Tino Casal, Art by Excess
The Madrid Costume Museum presents this fall one of its most ambitious projects, the exhibition Tino Casal, art by excess, an exhibition paying tribute to this Asturian artist (Celestino Casal, Tino / Tudela-Veguín, Asturias, 1950-Madrid, 1991 ) who shone in the 80s as a Spanish pop star.
Tino Casal, excess art will show a small part of the legacy of this artist who was a singer, music producer, accessory and costume designer, stylist, decorator and set designer, painter and sculptor. This exhibition will highlight one aspect of this multifaceted artist that has surely been undervalued: his lavish outfit. At a time when many participated in the masquerade as an inseparable part of the transition culture, Casal took the challenge to its ultimate consequences. With him would come the scandal, a furious frivolity that demanded new airs, a different perspective on things. Twenty-five years after his premature disappearance, Tino Casal’s message is still valid.
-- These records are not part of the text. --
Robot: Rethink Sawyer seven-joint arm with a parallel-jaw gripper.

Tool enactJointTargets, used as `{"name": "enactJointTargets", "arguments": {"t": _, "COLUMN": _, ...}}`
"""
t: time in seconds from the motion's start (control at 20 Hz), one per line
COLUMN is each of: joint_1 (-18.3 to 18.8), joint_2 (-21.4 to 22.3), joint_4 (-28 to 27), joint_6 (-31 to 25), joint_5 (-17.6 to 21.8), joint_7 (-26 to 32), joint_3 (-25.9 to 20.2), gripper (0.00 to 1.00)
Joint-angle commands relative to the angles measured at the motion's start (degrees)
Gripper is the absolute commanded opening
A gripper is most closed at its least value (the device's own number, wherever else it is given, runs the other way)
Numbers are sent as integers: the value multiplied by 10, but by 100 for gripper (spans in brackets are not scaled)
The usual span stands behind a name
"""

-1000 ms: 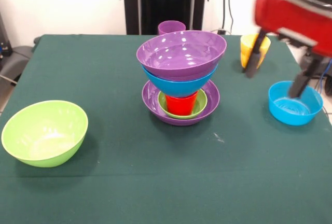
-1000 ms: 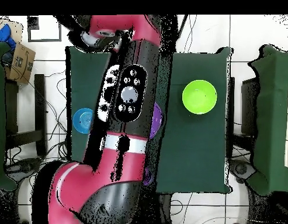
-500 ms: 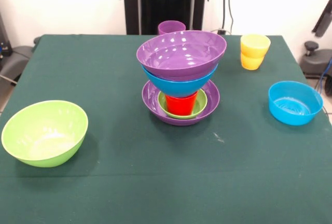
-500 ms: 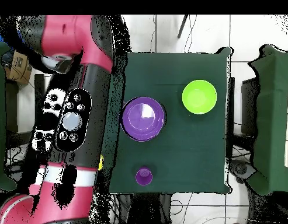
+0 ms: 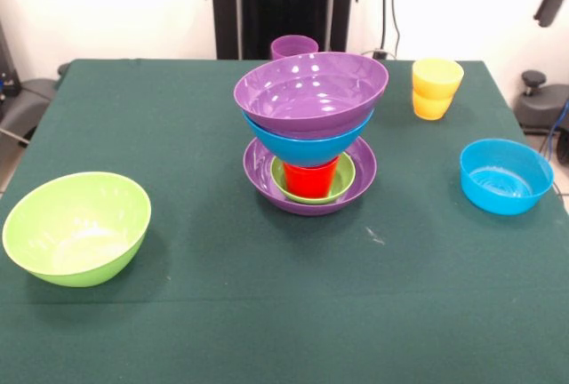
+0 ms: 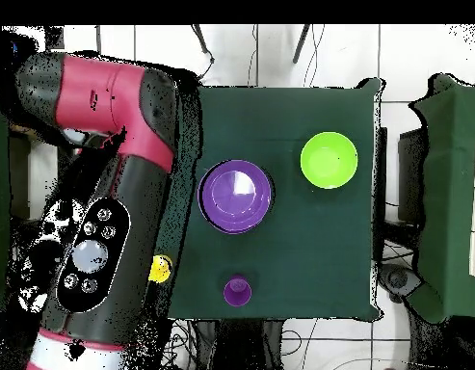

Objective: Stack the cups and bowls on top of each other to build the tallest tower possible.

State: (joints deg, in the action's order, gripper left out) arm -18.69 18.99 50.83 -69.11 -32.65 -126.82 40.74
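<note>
front view looks across the table (image 5: 178,331) at close range; overhead looks straight down; both share the tower (image 5: 310,131).

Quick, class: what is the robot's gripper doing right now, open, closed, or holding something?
Gripper: it cannot be told. The arm is swung off to the side of the table, and neither view shows its gripper.

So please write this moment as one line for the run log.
tower: five pieces, standing | lime bowl: loose | small blue bowl: loose | yellow cups: stacked | hand: unseen
</note>
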Motion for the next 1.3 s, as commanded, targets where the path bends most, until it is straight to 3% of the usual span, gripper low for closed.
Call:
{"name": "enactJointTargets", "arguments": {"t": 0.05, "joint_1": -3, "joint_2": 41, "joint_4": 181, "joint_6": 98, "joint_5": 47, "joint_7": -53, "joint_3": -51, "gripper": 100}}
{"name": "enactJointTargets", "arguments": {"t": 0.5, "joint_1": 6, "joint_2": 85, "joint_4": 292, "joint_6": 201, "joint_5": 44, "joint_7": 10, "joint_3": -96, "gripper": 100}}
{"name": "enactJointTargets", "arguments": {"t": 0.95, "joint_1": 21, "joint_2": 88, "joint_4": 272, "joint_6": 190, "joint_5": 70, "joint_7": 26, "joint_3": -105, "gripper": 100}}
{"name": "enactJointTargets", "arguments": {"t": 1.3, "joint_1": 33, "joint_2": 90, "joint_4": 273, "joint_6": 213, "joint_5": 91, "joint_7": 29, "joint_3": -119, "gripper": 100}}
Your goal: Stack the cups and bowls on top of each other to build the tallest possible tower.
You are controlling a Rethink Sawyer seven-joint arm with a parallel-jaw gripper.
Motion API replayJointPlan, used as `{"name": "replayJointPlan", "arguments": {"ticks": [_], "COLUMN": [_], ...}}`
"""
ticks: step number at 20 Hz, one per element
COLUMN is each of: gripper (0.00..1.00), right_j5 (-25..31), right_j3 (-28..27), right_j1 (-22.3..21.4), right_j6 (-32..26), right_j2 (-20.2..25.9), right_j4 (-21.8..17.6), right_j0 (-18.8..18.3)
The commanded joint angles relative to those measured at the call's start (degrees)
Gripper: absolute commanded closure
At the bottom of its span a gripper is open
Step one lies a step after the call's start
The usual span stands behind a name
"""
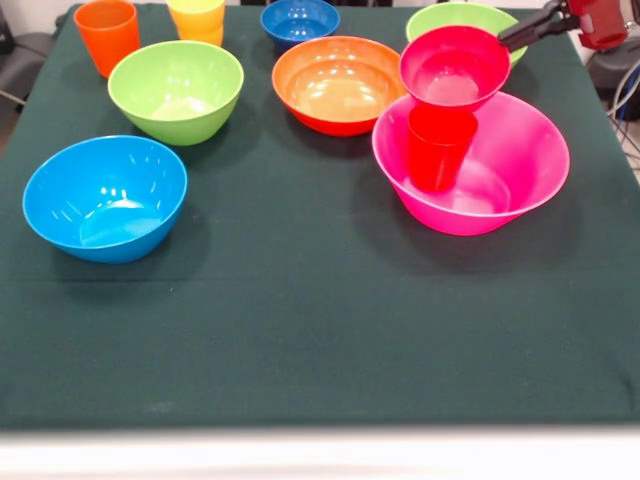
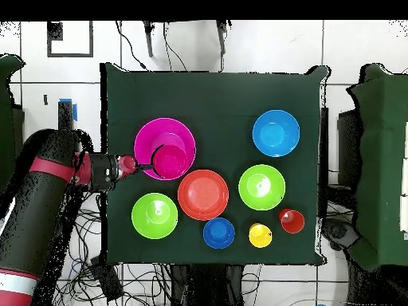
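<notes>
Front view. A big pink bowl [image 1: 500, 190] stands at centre right of the green counter [image 1: 300, 330]. Inside it a red cup [image 1: 438, 147] stands mouth-down, and a small crimson bowl [image 1: 454, 66] rests upright on top of the cup, forming the tower.

The tool [image 1: 510, 38] enters from the upper right corner, its dark tip at the crimson bowl's upper right rim. Whether it is apart, together or clamped on the rim cannot be told in either view.

To the left of the tower lies an orange bowl [image 1: 338, 84], and behind the tower a lime green bowl [image 1: 462, 18]. A second lime green bowl [image 1: 176, 90] sits at upper left. A light blue bowl [image 1: 104, 197] sits at centre left.

Along the top edge stand an orange cup [image 1: 106, 34], a yellow cup [image 1: 197, 19] and a small dark blue bowl [image 1: 299, 22].

Overhead view. The arm [image 2: 48, 191] reaches in from the left edge to the tower.
</notes>
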Motion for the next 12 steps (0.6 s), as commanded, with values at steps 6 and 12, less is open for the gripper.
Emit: {"name": "replayJointPlan", "arguments": {"ticks": [6,12], "gripper": [0.00,0.00], "right_j5": [-1.77,-1.66], "right_j3": [-1.34,-1.62], "right_j1": [0.82,1.17], "right_j6": [13.63,13.73], "right_j2": [4.84,4.57], "right_j4": [1.41,1.18], "right_j0": [-0.96,-0.83]}}
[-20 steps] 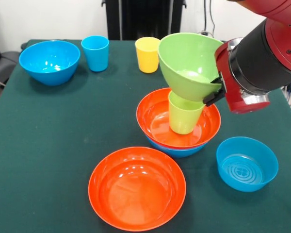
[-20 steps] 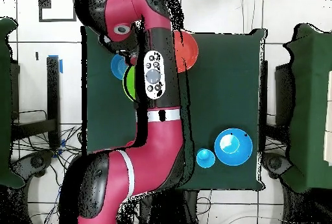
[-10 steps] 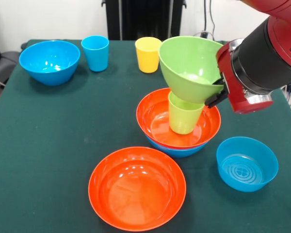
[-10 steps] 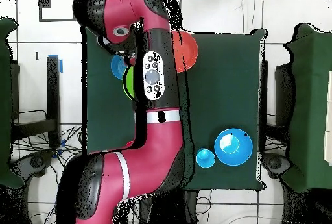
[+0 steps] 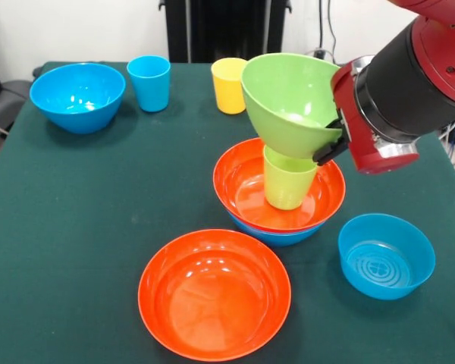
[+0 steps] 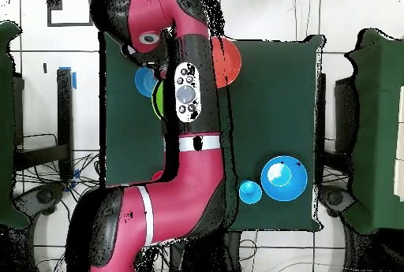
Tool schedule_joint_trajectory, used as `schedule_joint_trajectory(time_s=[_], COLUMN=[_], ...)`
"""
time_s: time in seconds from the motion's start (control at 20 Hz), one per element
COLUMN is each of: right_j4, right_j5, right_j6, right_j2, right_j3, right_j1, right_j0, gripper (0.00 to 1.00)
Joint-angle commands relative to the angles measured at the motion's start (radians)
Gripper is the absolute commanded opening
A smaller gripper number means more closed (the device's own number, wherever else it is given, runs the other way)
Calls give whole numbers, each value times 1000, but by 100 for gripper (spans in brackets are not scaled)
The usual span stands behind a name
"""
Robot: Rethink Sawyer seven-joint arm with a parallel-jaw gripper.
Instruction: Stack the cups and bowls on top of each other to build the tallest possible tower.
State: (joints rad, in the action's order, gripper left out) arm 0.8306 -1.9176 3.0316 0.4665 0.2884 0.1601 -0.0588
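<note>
green bowl [image 5: 292,102], pinched at its rim by the gripper [image 5: 330,144], sits tilted on the green cup [image 5: 288,180] mid-desk; next, level it, then release.

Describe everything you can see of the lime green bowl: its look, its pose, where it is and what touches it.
The lime green bowl is round, glossy plastic, wide at the rim and narrowing to a small base. It is tilted, its opening turned toward the camera. The claw grips its rim on the picture's right side. Its base sits at the mouth of the green cup, which stands upright in the orange bowl nested on a blue bowl. Whether base and cup touch cannot be told. In the overhead view only a green sliver shows beside the arm.
</note>
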Motion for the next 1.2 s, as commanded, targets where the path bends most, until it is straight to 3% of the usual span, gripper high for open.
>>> schedule_joint_trajectory(time_s=[0.05,1.2], right_j4=[-22,-176], right_j5=[51,181], right_j6=[192,191], right_j2=[-40,-141], right_j3=[104,135], right_j1=[-43,-74], right_j0=[11,22], gripper=[0,0])
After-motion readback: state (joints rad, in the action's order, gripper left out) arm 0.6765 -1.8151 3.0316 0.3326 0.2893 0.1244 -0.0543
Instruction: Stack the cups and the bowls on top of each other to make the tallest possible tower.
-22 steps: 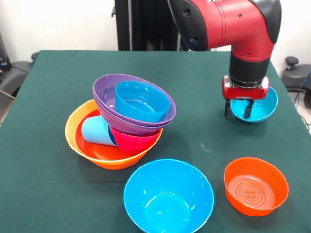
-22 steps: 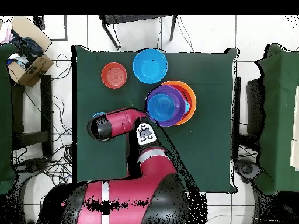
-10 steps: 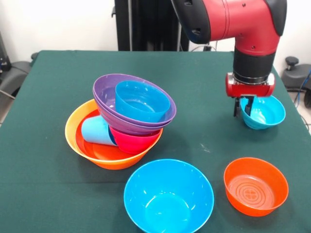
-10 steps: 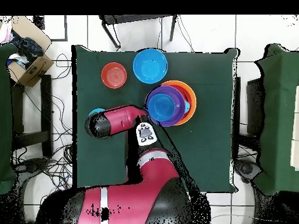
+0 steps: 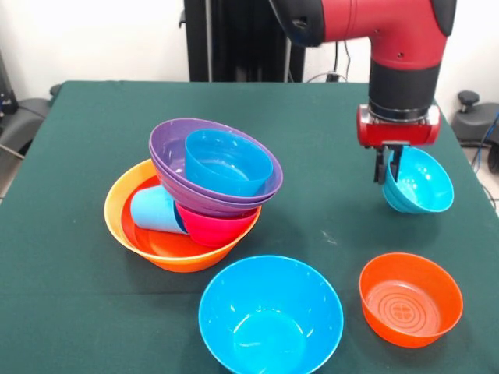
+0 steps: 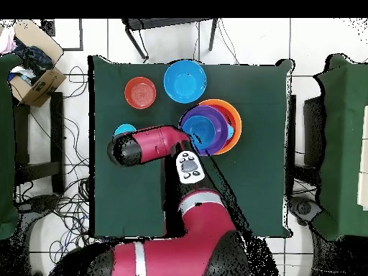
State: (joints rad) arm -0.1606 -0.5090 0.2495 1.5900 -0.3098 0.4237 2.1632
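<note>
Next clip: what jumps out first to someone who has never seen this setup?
The red arm's claw grips the rim of a small cyan bowl, which hangs tilted above the green table, at the right of the front view. Left of centre sits a leaning pile: an orange bowl holding a light blue cup on its side, with purple bowls and a blue bowl on top.
</note>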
Tino Casal was a generous creator, who collaborated selflessly with musicians, filmmakers, photographers and designers, and became one of the icons of what was called the Movida madrileña. He was a precursor of styles, which he defended long before Spain was up to its aesthetic challenge. During the 80s, in addition to an exponential increase in ready-to-wear design firms, fashion underwent a process of expansion that led it to invade different spheres of society, both in the arts and in other cultural productions and industrial. The figure of Tino Casal exemplifies this amplification of the importance of the image well, finding in his case a compendium of influences that illustrates the cultural flows of postmodernity.
Nearly 200 pieces can be seen in the sample, made up of about 50 sets, accessories, album covers, photographs and the work of Tino Casal, mostly from loans from his family. The tour is complemented by works by key artists in Casal’s career, such as Costus, Fabio MacNamara, Pablo Pérez-Mínguez and Miguel Trillo.